Then the three of us who had NO heat got an email that said,
"I came back from lunch and the heat was on. So if you left, you need to submit a leave slip."
I was irritated. As a teacher of 19 years, I know when to submit a time sheet and when to go home without doing so. I put in hour after hour at my job and no one pays me overtime, but if I walk out due to a deep freeze occurring in my room, I don't think I should... Luckily I didn't read the email until the morning. I was just mad enough to march down and speak my mind. But I prayed about it. I don't know yet if I will submit that leave slip, I will keep praying about it..
Funny, the first thing I did was pull up my resume. I sat and looked at it, and kept thinking I was going to drop an email to the director of the school where I would like to teach.But I didn't. I have to put on my big girl panties and deal with what is happening. But I need to remember the plan I have set in place. And stick to it.

Sunday, February 14, 2010

A couple of weeks ago at my small group we were chatting about going the second mile..You know, the mile God wants you to take after you have gone the first one. We all shared where we think we are being asked by God to push ourselves. Mine was pretty easy. Mine is teaching Sunday School.
For a while now I have dreaded it. I have wanted to quick since just before AugustRose came home from Russia. I used to dislike the curriculum. Then I started to dislike the set up of the program. At times, I didn't care for the children. As a teacher, I expect the children to behave as if they are in the school classrooms, but when there are many children who come from homeschooling backgrounds, it's a different situation. Now I don't want to start a debate about whether or not homeschooling is a good or bad thing. Really, I don't. What I am sharing is that the particular kids in my class a couple of years ago, were clearly not as used to sitting with a group of kindergartners while a teacher takes the lead. So those children tended to be very disruptive. Very. My rotation of teaching each time was sort of a let down.
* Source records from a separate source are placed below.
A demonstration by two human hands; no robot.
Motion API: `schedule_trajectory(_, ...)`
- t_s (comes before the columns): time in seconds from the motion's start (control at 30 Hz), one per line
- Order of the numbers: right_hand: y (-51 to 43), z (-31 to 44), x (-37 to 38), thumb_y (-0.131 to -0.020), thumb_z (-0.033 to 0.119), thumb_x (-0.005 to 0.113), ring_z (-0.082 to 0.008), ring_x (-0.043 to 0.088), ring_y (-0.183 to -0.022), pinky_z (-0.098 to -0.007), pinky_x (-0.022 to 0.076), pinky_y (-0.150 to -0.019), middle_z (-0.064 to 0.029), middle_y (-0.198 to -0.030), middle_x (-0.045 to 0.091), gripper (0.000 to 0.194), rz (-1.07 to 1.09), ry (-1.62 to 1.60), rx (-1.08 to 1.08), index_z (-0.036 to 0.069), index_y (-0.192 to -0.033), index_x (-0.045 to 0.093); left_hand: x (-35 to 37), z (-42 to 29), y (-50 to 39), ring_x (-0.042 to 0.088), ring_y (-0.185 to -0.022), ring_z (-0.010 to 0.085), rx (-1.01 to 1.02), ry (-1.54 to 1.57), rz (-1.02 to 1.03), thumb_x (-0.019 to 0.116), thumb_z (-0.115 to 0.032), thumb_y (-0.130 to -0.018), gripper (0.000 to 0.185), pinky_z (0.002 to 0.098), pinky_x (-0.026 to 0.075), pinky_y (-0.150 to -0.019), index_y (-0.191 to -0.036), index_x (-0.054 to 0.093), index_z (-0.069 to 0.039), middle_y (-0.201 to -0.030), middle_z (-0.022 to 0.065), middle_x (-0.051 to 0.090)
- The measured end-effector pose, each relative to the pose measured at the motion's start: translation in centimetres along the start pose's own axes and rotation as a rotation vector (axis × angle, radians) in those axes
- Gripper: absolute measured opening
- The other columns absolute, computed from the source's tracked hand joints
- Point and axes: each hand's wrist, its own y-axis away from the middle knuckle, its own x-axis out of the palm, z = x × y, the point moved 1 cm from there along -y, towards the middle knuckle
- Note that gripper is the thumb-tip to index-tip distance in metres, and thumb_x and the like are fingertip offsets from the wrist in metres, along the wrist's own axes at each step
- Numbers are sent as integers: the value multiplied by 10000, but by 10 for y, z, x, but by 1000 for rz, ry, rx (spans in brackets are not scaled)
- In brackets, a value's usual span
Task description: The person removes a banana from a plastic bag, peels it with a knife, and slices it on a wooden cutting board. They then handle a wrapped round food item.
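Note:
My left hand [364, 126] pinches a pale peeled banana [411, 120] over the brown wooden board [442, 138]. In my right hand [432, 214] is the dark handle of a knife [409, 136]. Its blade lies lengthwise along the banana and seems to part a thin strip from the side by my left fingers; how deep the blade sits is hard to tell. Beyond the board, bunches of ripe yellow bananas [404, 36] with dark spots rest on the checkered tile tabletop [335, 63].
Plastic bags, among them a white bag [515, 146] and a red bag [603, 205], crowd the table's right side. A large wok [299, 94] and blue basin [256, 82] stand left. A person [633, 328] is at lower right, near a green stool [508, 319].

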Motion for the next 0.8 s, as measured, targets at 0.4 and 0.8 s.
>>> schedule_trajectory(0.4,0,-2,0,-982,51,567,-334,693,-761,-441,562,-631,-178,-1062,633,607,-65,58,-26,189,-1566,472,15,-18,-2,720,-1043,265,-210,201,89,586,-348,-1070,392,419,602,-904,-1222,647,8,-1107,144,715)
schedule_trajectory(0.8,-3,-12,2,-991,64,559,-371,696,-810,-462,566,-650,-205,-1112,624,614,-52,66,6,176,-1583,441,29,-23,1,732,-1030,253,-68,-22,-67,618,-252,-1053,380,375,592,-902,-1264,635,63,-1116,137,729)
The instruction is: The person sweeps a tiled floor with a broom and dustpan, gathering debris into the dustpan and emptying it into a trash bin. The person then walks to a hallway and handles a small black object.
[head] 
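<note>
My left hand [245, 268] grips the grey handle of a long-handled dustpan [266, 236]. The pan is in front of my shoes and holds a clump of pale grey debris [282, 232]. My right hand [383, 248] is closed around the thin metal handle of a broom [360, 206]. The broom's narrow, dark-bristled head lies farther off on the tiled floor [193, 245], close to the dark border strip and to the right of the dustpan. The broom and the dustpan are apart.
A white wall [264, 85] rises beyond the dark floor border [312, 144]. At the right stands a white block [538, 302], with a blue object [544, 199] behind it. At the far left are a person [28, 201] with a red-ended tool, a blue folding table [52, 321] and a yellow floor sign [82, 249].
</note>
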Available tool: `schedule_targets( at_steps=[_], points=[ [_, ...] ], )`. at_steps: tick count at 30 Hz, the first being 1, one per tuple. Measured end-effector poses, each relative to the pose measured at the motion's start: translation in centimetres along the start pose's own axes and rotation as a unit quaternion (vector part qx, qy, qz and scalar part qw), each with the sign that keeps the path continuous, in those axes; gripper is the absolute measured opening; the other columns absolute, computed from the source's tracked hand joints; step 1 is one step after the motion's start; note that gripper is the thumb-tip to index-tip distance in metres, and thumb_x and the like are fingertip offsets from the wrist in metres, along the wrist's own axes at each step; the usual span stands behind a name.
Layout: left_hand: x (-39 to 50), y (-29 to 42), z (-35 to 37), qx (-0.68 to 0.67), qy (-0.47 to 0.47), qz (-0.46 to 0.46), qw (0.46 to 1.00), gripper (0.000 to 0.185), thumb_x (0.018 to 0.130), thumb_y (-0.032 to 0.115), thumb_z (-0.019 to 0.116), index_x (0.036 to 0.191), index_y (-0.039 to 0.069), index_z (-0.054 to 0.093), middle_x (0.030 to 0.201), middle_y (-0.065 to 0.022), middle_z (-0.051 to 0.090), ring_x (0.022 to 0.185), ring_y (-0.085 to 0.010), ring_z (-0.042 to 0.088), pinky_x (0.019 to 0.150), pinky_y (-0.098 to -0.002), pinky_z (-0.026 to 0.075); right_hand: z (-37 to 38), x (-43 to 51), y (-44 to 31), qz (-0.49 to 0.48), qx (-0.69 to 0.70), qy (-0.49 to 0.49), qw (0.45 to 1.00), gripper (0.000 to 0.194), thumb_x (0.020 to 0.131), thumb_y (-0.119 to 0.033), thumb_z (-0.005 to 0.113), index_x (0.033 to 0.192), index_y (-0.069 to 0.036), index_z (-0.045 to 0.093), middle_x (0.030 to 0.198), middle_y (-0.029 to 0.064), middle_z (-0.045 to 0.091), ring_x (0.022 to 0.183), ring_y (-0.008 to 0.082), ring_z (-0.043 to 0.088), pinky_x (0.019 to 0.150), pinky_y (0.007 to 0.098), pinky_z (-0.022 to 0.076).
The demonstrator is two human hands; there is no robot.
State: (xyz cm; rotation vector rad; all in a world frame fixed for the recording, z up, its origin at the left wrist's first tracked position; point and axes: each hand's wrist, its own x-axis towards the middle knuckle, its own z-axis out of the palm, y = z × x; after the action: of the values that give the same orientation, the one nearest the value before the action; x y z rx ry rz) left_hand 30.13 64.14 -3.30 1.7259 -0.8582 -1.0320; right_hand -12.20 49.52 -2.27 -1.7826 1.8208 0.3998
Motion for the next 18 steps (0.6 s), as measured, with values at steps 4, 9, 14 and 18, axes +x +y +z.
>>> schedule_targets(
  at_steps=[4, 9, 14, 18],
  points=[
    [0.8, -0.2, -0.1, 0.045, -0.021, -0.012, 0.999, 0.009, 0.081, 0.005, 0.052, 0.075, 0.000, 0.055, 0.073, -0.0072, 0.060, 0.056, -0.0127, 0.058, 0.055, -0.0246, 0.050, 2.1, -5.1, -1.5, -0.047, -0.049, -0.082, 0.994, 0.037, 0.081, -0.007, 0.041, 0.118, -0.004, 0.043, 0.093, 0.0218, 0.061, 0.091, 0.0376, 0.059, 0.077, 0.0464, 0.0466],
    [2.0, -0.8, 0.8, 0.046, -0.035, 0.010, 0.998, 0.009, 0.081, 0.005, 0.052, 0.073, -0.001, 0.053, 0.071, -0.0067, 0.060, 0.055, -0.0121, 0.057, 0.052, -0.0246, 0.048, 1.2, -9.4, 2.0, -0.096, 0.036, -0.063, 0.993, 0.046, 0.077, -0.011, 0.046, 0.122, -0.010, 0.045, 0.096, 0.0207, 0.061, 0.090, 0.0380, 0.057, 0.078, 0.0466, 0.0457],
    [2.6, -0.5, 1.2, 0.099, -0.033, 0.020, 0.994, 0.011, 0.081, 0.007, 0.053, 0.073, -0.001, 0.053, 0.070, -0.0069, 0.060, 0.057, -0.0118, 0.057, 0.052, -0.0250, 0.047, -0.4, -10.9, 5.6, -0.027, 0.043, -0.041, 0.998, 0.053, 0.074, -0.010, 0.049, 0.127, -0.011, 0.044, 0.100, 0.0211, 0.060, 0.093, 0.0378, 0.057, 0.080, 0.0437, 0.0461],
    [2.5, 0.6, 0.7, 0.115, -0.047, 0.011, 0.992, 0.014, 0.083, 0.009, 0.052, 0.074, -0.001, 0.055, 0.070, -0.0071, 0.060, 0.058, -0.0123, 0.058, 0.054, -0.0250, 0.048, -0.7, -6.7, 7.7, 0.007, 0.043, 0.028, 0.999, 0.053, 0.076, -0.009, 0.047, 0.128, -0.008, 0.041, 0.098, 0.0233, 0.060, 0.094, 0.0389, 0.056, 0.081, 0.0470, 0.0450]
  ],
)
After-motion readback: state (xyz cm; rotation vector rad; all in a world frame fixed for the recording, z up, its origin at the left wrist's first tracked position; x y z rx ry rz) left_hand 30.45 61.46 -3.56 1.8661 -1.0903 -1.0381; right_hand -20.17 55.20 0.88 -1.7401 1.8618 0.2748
And because we teach two weeks in a row, then take two weeks off, it's hard to have continuity with the routines. I never say anything since I love the director and she is doing everything she can to make the program better. The curriculum is much better, and the flow of the day is much better. Songs and a story/lesson at the beginning, then small group time, then whole group time ending with more songs and a final wrap up. I like this, and since we have more than doubled in size, there are more teachers in each grade level. And the group I have is pretty awesome. (Anna is in my class)
I haven't ever said much about how much I dread teaching. Only to a couple of friends. But I never share it with the director since it is really all me. She can't make a change that would make me say, "OK, now everything is better!" I just want to come and listen to my preacher, sing worship songs, and receive the message. I have viewed teaching as "assisting in delivering the message" and therefore I really don't get anything from it..
But today the Youth and Children's Director was leading the whole group and as our message today was Continually Pray, Everyday, Without Delay, he asked the small group leaders to be available to listen to the children if they wanted to share a prayer. The music played softly and slowly a few children stood up from the safety of their chairs and bravely walked to the front and met up with a leader to pray. A little girl came to me, and with her most serious voice prayed for her dog. He is old and her prayer is that he gets healthier and lives a while longer. And yes, I began to cry. Can you imagine? A child. A precious child who is loved by and loves her doggie so much that she gathers her courage to come up and pray for him? Her parents are doing something very right. I can only pray that my girlz turn to Christ when they are worried.
After this, the kids went to their small groups, and the Y&C Director came into our room. We have about 20-25 kiddos and he came in and just watched. The kids were engaged and participating in the lesson.
We finished up and went back to whole group worship time and then dismissed the children to their families..
The Y&C Director came up to me and said, "I love to watch you with the kids. You have them all engaged. You are really good at this." After 19 years of teaching, that compliment felt just as good as any Principal's write up. I respect him so much and to know that he just wanted to watch me, filled me with joy! And with that, my attitude has turned around. They say when you can't change a situation, you have to change your attitude. So I am gonna. I know there will be some days when I don't w bant to drag my lazy behind out of bed, but I will. And I won't stop teaching to make my burden lighter, since that only makes other's load even heavier.

Pray for an old dog tonight if you get a chance. And if you notice someone doing a fine job, let them know about it. Your compliment just might be the thing that turns their attitude around.

Saturday, February 13, 2010

Sour, Helpful, and Desperate

I was reading some blogs and have been getting a sense of what it is like to be in Russia. Not just be there, but live there. Because visiting is much different. So here is a little walk down memory lane. Come with me won't you?
I think of a time when I was on a my way to Novosibirsk. I was in Moscow, scheduled to walk through the ginormous line at immigration and then out to the arrival area where my contact from my agency would give me a 'package' and then take me to the domestic terminal. But after flying 9 hours to Moscow with my mother and 4 year old daughter, I was a bit jet-laggedy. As we exited the plane, we were met by a sour women who walked up to us, and grabbed our ticket and in a short quick gesture that I took to mean "follow me" she was walking away with our tickets. We followed her, and she took us through through secret doorways, endless passages, up stairs and down them ending at an immigration check point with what appeared to be only foreigners. I wasn't sure if this was right, but we seemed to be the only English speaking foreigners so we just sort of waited around. There was no one at the little gate, then magically, sour women appeared behind the gate, and began to check and stamp our documents and give us the head nod which meant, "go that way." We went that way. My mom at this point had literally stripped down to her tank top. She was so hot and sweaty and already hating Russia. We had been in the country for an hour. And it was mid November, not tank top weather.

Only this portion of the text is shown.